Muhammad b. Yahya – Ahmad b. Ishaq – Abu Hashim al-Ja’fari:
I said to Abu Muhammad (i.e. Imam al-Askari), “Your majestic status prevents me from asking you questions. So, may I ask you a question?” He replied, “Ask”. I said, “O my master, do you have any son?” He answered, “Yes.” Then, I asked, “If something happened to you, where should I ask about him?” He said, “In Madinah.”7
Al-Majlisi (d. 1111 H) says:
Al-Haj Muhammad Zakariya agrees:
Its chain is sahih.9
This is a truthful testimony: he fathered a son, who was in the city of the Prophet, al-Madinah.
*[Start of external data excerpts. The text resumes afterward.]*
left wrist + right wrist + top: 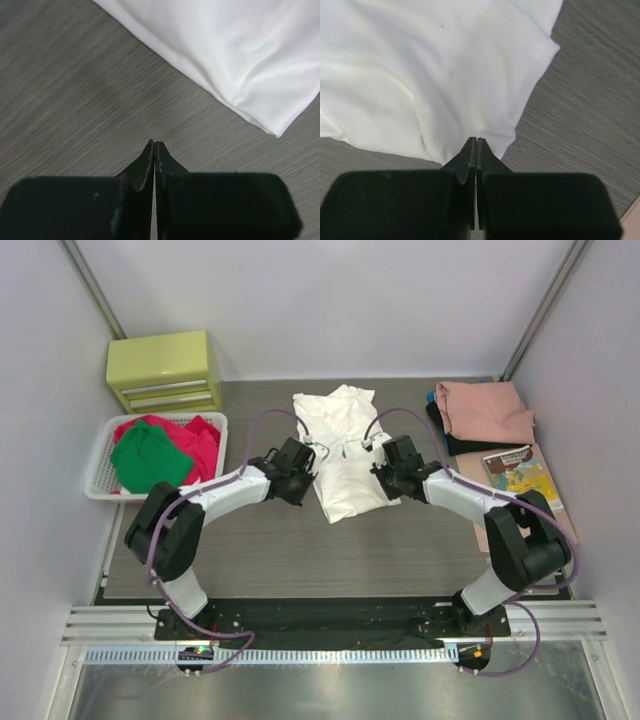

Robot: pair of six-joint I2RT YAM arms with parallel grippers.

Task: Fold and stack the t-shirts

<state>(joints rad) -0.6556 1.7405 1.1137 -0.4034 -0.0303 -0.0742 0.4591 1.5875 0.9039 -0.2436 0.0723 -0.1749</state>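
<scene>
Top external: the white t-shirt (pixel 342 455) lies at the middle of the table (pixel 260 550). My left gripper (pixel 154 145) is closed, empty, beside it — my right gripper (pixel 476 141) is closed at its edge. I'd pinch matching corners evenly.

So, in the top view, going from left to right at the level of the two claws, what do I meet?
The white basket → left claw → white t-shirt → right claw → book.

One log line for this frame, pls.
white t-shirt: partly folded, centre | left gripper: shut, over bare table beside it | right gripper: shut, tips at its edge, grip unclear | salmon-pink t-shirt: folded, far right
</scene>
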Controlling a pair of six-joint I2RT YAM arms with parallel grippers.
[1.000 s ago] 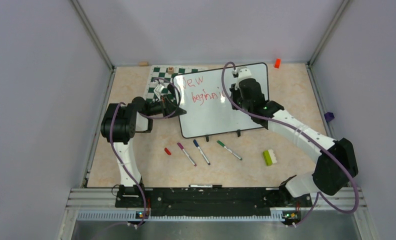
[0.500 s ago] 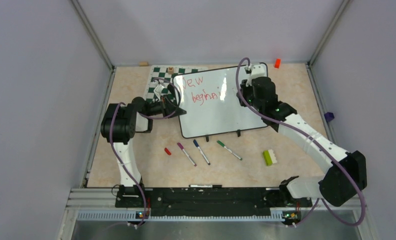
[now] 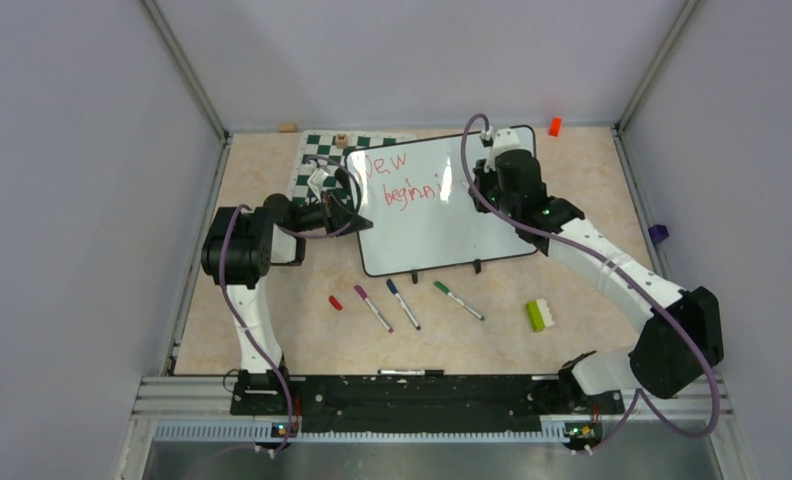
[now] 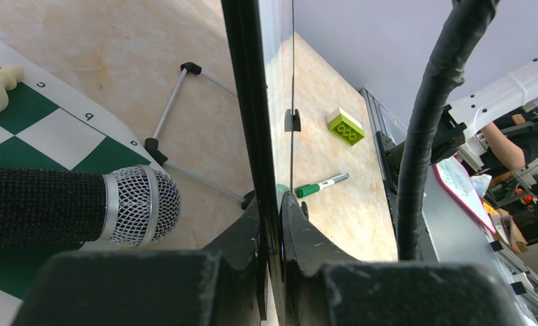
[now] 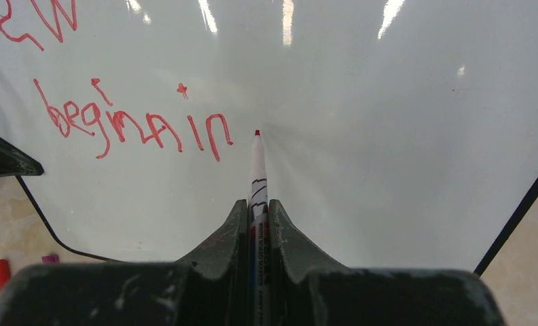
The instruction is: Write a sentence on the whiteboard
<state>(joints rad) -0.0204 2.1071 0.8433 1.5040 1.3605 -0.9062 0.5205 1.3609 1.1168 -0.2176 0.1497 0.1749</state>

Moreover, it was not just the truthful claim: he did also show the blessed son to some of his most trusted companions. Shaykh al-Saduq (d. 381 H), another primary Shi’i hadith scientist, records about one of such occasions:
حدثنا علي بن عبد الله الوراق قال: حدثنا سعد بن عبد الله، عن أحمد ابن إسحاق بن سعد الأشعري قال: دخلت على أبي محمد الحسن بن علي عليهما السلام وأنا أريد أن أسأله عن الخلف] من [بعده، فقال لي مبتدئا: يا أحمد بن إسحاق إن الله تبارك وتعالى لم يخل الأرض منذ خلق آدم عليه السلام ولا يخليها إلى أن تقوم الساعة من حجة لله على خلقه، به يدفع البلاء عن أهل الأرض، وبه ينزل الغيث، وبه يخرج بركات الأرض. قال: فقلت له: يا ابن رسول الله فمن الامام والخليفة بعدك؟ فنهض عليه السلام مسرعا فدخل البيت، ثم خرج وعلى عاتقه غلام كان وجهه القمر ليلة البدر من أبناء الثلاث سنين، فقال: يا أحمد بن إسحاق لولا كرامتك على الله عز وجل وعلى حججه ما عرضت عليك ابني هذا، إنه سمي رسول الله صلى الله عليه وآله وكنيه، الذي يملأ الأرض قسطا وعدلا كما ملئت جورا وظلما.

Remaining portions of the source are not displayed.